We are chronically plagued by people 'blaming' us for our disease, ourselves included. Picking on our diets, our will power, even our sleeping posture. It matters not that doctors still have no clue as to the cause of MS. Aside from the current theory that it is viral in nature but maintains a certain amount of genetic predisposition, nothing else is certain. Our immune system simply acts contrary to the norm. Yet still the majority would lay the blame firmly at our feet, all but accusing us of causing our disease though our lives and choices before the symptoms were not much different than anyone else's.

We are told by perfect strangers in supermarkets about how we should 'eat this, never that' or 'drink this, swallow that'. We endure lectures by so-called friends, family member, strangers and doctors alike about a friend of a friend's second cousin thrice removed who ate an orange upside everyday and is fine.

We endure it all, sometimes quietly and meekly, sometimes slipping in a bit of sarcasm and every so often giving out blatant retorts. It is not that we do not appreciate the sincere attempts to help, and console ourselves with the needed belief in a person's desire to share knowledge they fully believe will end our suffering. It is just that it simply becomes too much on occasion, and the goodwill often takes the form of yet another stone cast upon us.
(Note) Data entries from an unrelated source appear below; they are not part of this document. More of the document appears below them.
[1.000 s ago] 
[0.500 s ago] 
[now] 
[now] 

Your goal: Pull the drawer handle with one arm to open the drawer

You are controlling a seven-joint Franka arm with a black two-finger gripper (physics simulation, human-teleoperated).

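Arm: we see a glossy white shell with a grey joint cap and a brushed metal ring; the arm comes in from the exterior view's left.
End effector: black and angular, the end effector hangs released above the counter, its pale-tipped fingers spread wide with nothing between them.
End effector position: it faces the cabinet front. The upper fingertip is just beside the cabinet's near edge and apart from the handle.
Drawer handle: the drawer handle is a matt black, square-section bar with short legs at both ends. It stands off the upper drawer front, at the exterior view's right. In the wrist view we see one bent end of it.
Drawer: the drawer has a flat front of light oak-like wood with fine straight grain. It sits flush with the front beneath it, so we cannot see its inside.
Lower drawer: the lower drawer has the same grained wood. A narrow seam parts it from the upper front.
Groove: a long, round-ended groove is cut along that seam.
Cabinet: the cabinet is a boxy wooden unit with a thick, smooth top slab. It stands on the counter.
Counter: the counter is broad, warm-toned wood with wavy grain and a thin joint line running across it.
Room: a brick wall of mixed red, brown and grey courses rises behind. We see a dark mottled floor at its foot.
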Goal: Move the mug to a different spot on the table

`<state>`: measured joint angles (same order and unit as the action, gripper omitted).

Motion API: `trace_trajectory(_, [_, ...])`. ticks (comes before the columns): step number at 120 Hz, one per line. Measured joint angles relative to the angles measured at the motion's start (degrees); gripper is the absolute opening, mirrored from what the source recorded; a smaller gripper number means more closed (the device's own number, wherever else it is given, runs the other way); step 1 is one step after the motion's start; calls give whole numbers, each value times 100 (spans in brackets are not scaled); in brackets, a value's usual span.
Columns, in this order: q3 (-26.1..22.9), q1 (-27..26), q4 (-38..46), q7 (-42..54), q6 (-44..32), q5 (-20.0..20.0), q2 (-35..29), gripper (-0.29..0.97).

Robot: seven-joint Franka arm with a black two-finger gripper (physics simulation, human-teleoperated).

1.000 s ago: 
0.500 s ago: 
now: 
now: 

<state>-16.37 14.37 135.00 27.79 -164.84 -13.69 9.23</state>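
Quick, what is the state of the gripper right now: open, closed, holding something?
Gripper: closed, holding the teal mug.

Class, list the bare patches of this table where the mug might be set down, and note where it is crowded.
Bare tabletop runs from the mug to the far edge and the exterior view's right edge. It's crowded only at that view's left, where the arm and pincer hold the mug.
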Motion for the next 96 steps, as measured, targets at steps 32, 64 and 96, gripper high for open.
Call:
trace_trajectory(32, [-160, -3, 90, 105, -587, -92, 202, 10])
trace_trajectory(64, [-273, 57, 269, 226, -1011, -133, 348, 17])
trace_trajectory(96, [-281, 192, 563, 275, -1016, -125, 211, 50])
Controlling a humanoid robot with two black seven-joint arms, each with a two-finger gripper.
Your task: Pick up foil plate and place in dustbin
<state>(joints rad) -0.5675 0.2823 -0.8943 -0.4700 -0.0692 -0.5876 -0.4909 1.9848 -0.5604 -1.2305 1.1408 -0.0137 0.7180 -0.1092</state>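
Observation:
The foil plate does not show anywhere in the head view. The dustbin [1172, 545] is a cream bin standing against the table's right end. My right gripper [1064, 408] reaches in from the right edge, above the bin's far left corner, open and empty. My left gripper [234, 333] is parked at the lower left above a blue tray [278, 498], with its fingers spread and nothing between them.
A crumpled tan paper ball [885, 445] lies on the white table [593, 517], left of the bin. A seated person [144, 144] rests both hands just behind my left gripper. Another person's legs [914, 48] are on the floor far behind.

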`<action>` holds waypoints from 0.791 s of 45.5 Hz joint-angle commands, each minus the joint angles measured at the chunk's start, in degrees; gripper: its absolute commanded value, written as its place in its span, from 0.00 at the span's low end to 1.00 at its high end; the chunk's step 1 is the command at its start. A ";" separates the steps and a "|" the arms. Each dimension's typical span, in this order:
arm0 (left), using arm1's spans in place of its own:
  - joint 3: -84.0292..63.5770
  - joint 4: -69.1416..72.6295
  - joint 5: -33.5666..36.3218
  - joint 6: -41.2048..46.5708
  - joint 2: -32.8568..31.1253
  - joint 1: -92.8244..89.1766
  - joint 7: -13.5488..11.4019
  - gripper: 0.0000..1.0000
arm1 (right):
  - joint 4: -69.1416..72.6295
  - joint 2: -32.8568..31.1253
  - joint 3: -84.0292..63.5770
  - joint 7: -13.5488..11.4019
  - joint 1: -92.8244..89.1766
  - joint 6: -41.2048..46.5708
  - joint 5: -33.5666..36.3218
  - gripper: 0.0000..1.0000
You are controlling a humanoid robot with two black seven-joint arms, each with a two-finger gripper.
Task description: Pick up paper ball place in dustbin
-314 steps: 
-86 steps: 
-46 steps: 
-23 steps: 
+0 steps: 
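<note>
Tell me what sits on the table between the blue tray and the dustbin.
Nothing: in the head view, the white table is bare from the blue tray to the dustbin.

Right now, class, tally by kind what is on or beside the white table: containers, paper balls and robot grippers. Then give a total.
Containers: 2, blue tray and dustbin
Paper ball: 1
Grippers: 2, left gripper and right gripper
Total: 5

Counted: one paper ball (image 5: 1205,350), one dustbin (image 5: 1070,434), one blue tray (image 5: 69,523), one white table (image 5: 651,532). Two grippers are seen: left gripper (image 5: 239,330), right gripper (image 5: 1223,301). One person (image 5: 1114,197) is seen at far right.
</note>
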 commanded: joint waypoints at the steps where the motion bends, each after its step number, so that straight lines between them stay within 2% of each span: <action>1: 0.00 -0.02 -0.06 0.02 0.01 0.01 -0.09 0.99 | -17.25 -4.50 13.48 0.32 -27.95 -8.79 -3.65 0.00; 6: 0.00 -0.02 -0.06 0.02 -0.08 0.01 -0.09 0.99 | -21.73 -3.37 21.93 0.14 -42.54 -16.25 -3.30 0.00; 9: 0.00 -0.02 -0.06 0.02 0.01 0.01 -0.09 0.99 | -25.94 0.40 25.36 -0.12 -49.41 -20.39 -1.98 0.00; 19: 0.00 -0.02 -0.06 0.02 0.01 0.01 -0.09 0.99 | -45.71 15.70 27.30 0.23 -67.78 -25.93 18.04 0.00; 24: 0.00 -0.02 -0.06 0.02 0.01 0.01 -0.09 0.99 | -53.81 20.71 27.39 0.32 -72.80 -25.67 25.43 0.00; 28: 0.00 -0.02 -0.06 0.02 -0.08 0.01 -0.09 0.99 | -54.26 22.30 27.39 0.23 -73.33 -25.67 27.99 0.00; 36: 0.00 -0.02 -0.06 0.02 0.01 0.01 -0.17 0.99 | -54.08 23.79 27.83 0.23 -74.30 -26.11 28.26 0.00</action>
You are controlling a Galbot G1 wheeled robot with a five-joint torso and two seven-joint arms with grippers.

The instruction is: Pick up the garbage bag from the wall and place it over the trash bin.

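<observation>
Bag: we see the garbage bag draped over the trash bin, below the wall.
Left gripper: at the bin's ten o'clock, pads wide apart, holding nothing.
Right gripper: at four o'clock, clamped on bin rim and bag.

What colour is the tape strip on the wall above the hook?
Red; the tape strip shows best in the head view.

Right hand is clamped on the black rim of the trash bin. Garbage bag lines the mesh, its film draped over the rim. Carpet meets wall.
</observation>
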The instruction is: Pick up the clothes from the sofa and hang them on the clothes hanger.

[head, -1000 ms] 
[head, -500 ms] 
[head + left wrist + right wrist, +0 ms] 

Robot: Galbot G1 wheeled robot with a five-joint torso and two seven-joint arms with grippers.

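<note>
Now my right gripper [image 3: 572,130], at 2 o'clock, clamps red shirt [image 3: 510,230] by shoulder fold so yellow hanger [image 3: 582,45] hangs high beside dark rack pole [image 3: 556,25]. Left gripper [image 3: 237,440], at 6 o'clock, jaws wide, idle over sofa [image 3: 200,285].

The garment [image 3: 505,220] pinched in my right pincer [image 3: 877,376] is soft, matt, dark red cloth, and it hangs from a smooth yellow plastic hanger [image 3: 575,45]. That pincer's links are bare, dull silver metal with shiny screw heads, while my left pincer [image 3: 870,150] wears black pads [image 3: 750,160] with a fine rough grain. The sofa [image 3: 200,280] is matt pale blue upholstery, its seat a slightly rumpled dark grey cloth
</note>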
Unlike a multitude of other neurological disorders, where one may suffer from depression and is all they must deal with, or muscular spasms, or maybe incontinence, they might have optic neurosis, or whatever, singular known and treatable neurological disorder occurring. We run the gamut, having them all, or a few, they may come and go or just a few of them take a break, and rarely do the medications for the singular neurological disorders work in treating our symptoms, often its some other medication designed to treat completely different disorders that end up working.

The best advice I can give in concern to your relationship with your sister is don't try to heal her. Simply love her, accept her fate, and be a willing ear (or eyes) for her. Allow her to cry as freely as she likes upon your shoulder, and be willing to do the same. Cry on her shoulder, lament over the unfairness of nature, fate and universe. Express your gratitude to your brother for being there for her, allow him the same kindred cry out. Feel free to express your fears, and allow your family to do the same. It is a terrible and terrifying disease even for those who have the best of it. Grieve together and accept it, then you and yours can move on, cherishing everyday you have together in this life and having hope for better things to come in the next.

That is really all you can do, and all that we can do. This disease has lost me my siblings, they are unable to accept the reality and have chosen to remove themselves from my life, undoubtedly desiring to keep the memory of me as their bratty, bouncy, daredevil, baby sister rather than seeing me as I am now, subdued and crippled by pain. It's not a conscience choice they're making, but rather a psychological reflex. To protect their psyche, an imagined slight formed and the relationship disbanded, it shows their love and deep affection even as they perceive themselves as being at odds with me. Yet even knowing that it still carries a sting. I end up blaming them for not being able to accept what I have become, and myself for putting them in such a situation. So please don't put your sister in a similar situation.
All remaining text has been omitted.